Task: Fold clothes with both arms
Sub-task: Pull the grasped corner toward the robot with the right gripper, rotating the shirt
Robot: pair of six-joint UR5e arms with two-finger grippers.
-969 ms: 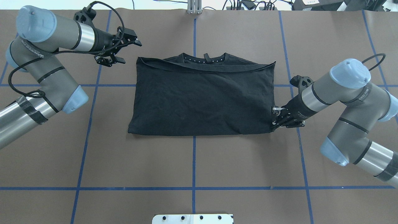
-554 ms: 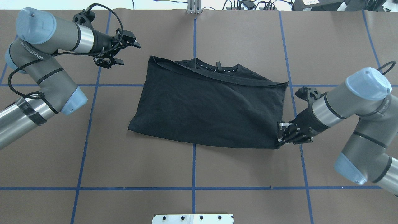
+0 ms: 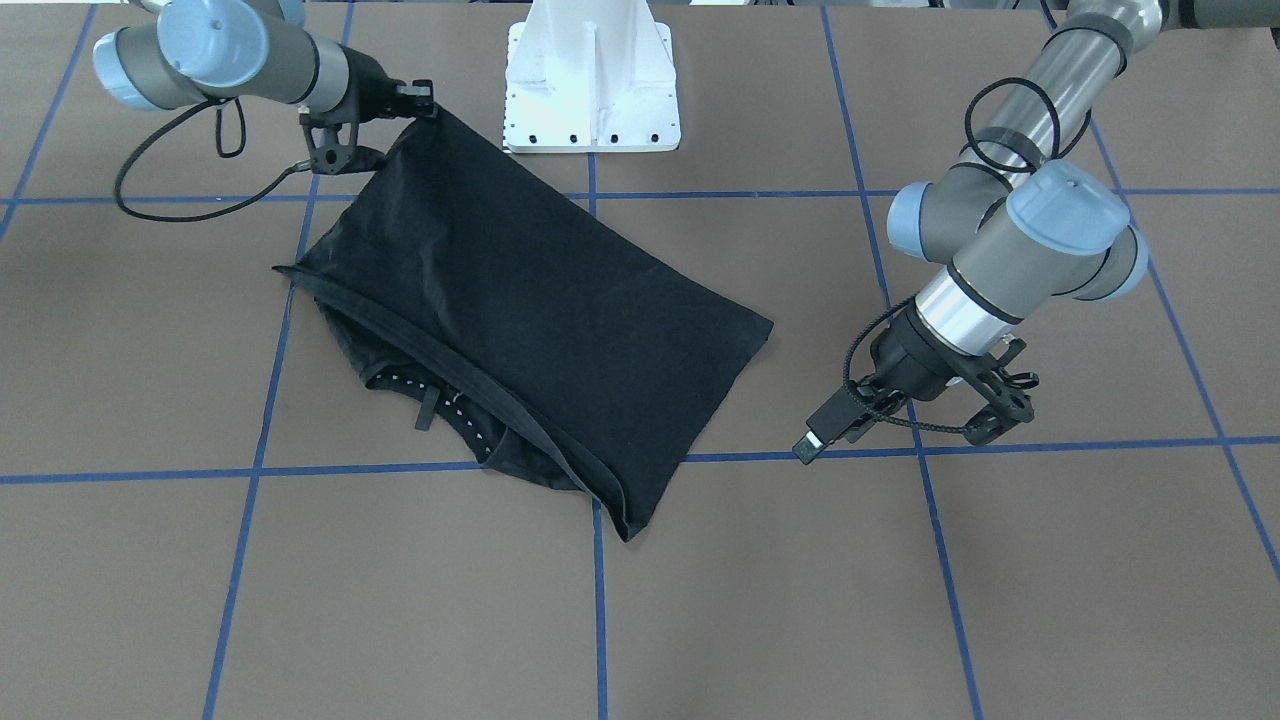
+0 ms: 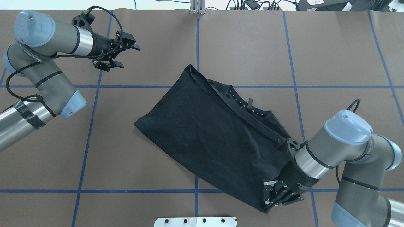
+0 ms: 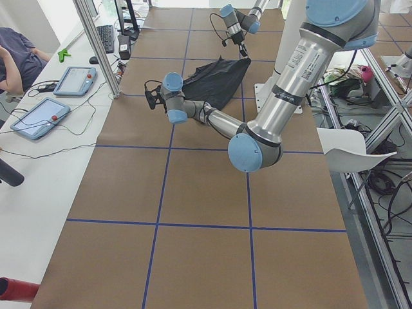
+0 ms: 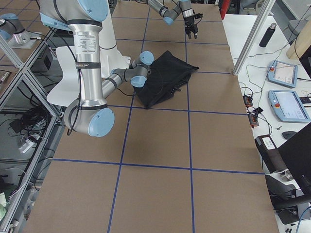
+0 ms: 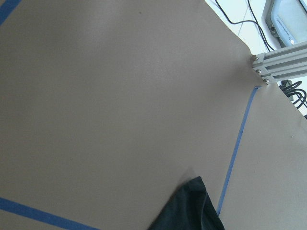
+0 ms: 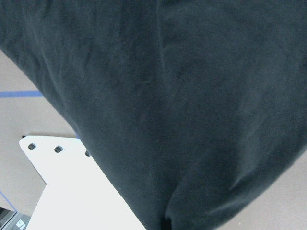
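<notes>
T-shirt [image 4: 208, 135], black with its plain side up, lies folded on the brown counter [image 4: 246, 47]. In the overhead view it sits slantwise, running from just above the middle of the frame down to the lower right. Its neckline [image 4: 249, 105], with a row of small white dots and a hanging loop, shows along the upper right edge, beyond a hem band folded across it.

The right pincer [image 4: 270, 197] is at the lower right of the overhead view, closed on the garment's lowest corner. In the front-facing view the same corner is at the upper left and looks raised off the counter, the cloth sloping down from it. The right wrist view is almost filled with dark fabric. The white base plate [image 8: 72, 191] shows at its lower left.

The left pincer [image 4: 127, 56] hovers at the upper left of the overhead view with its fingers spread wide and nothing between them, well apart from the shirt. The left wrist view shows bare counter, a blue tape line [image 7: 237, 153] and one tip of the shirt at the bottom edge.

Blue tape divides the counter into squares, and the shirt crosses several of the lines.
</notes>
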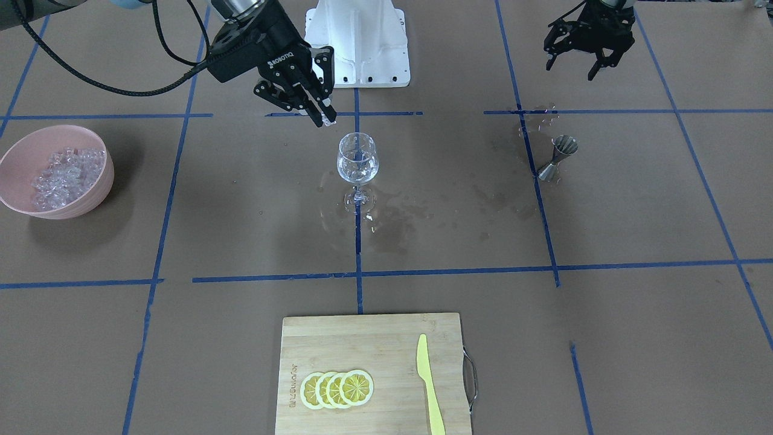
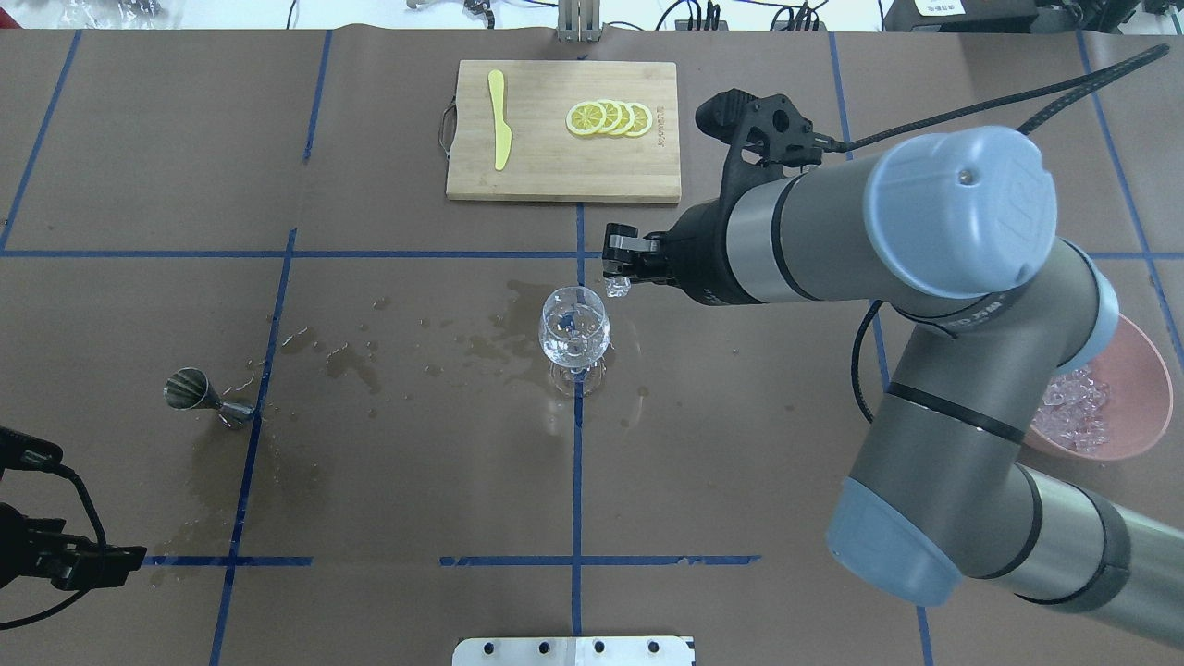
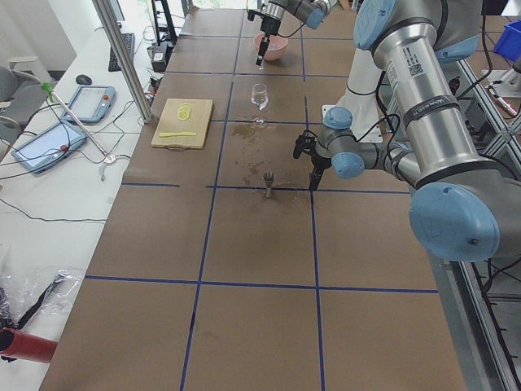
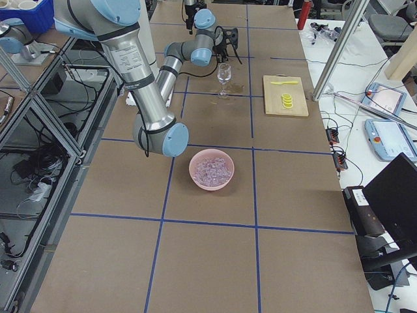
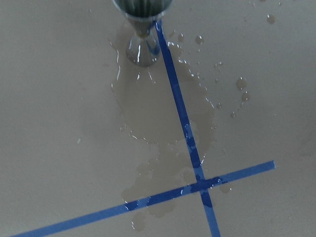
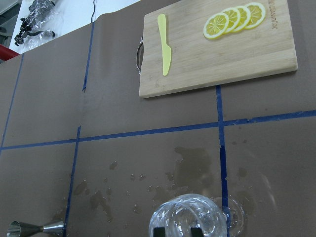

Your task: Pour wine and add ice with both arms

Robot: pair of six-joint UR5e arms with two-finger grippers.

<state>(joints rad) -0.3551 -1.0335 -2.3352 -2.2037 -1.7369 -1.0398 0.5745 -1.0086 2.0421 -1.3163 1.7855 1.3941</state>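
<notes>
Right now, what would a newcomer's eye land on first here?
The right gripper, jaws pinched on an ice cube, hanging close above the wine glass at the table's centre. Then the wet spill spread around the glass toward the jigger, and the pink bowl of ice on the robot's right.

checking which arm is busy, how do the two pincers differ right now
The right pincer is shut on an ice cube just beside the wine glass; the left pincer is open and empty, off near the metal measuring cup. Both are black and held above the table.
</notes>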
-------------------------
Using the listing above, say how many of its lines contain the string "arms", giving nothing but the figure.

Exercise answer:
4